Adolescent clients who become dependent on heroin or prescription pain medication should avoid the use of Buprenorphine or Methadone without trying alternative treatment options first. Both of these medications will cause dependency and should be used only with a structured treatment program. Our medical staff can assist with both long and short-term inpatient care to address the medical needs of adolescents.
Referring Hospitals: Please call our Nursing Director at either office. If the nurse is not available please leave a message including the following information:
- Patient name
- Substance being abused
- Any psychiatric complications
- Referrals should arrive with copies of any hospital tests
Clients seeking Methadone treatment will be required to present a photo ID and pay $98.00 weekly or $14 a day to cover the first week of Methadone treatment.
Please call our office for information regarding the cost of Buprenorphine treatment options.
Heroin and Opiate Addiction Medications
Some people experience heroin and opiate withdrawal for as little as a week. Others may have long-term withdrawal symptoms. Long-term replacement medications can stop cravings and PAWS. Former users can typically take medications for as long as necessary.
Addiction medications for heroin and painkillers include:
- Methadone. Methadone is an opiate used for moderate to severe opiate addictions. It works by binding to the same receptors in the brain as heroin and painkillers, but methadone doesn’t get the user high. This helps suppress cravings and withdrawal symptoms. Methadone clinics dispense the drug on a daily basis to prevent abuse.
- Buprenorphine (Suboxone). Buprenorphine works in the same manner as methadone but is less closely regulated because the addiction potential is lower. Buprenorphine users can often take the drug home with them instead of going to a clinic every day to get it.
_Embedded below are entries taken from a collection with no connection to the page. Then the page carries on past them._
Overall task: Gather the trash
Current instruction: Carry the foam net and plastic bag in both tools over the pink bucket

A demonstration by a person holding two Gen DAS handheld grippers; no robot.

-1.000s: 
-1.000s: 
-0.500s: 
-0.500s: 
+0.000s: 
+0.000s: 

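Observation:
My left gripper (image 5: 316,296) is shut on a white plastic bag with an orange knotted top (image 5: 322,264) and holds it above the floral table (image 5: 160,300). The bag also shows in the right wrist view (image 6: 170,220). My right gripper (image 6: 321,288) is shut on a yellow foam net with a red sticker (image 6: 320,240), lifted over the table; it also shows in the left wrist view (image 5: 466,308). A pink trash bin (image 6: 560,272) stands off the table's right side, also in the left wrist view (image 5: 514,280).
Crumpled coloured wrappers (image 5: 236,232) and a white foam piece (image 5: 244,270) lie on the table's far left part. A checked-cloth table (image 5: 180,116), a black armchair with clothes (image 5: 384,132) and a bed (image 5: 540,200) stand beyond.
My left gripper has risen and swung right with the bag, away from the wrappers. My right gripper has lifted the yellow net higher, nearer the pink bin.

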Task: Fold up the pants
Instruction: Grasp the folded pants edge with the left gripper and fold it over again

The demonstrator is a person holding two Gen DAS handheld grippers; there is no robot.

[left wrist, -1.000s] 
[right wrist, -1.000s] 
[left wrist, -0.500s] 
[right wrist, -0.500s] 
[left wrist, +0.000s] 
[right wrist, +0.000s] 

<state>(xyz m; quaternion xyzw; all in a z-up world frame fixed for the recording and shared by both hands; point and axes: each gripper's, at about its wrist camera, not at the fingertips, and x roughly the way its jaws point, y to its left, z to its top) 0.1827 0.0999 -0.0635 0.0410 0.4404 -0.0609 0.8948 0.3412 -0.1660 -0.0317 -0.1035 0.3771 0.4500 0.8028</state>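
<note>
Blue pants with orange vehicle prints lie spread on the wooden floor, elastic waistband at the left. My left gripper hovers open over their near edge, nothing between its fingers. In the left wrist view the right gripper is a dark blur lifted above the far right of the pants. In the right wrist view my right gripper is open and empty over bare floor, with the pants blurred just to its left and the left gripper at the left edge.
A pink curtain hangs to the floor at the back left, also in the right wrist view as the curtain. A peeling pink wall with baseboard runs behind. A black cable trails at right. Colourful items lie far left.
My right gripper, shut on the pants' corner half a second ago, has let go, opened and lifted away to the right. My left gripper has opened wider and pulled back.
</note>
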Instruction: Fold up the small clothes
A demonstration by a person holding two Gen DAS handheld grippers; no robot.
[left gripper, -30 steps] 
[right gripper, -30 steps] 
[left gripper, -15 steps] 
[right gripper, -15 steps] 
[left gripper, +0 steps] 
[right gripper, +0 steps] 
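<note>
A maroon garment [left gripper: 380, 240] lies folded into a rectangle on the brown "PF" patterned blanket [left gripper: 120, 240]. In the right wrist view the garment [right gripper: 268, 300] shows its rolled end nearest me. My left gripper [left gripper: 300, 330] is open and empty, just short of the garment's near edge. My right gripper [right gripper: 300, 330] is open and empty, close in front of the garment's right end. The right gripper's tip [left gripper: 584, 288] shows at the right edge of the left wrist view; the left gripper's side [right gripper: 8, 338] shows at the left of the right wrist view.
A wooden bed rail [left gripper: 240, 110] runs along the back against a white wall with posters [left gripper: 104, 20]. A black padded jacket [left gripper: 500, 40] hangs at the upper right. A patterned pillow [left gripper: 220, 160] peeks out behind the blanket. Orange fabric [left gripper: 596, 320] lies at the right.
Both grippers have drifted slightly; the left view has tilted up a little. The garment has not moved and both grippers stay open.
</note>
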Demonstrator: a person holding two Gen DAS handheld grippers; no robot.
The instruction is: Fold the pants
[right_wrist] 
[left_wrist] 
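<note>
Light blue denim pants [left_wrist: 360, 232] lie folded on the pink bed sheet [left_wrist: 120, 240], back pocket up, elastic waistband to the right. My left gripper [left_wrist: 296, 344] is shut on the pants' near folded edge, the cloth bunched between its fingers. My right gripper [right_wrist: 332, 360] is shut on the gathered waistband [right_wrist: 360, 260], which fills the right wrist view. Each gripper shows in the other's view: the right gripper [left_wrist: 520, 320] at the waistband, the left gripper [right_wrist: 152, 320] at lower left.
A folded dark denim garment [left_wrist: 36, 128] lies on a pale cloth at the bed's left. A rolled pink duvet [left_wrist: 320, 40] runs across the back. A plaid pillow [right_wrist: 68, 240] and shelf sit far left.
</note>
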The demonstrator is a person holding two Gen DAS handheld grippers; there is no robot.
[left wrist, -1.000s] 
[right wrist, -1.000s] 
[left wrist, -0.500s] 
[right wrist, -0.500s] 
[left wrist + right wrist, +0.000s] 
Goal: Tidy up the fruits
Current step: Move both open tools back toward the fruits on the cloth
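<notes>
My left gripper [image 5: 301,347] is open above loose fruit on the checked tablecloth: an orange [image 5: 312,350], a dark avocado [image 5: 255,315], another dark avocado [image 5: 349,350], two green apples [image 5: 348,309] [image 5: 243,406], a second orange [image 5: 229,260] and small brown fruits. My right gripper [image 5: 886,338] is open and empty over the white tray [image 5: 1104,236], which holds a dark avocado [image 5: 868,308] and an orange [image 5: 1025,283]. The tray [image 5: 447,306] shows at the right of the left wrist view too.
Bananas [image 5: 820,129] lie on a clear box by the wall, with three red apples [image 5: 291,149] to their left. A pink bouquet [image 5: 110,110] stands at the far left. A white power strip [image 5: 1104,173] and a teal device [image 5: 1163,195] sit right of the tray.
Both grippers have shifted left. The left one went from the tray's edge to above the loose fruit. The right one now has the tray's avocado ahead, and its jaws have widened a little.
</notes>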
Methadone and Suboxone are both highly addictive and should not be considered as the first line of treatment except as short tern detoxification options. Many clients who take either of these medications will find themselves dependent upon them. In spite of the risk associated with both methadone and suboxone, they can be beneficial and life saving for clients who require this level of intervention.
- Naltrexone. Naltrexone works the same way for opiate addiction as it does for alcohol addiction. It stops the urge to use. It works for both addictions because alcohol and opiates activate some of the same receptors in the brain.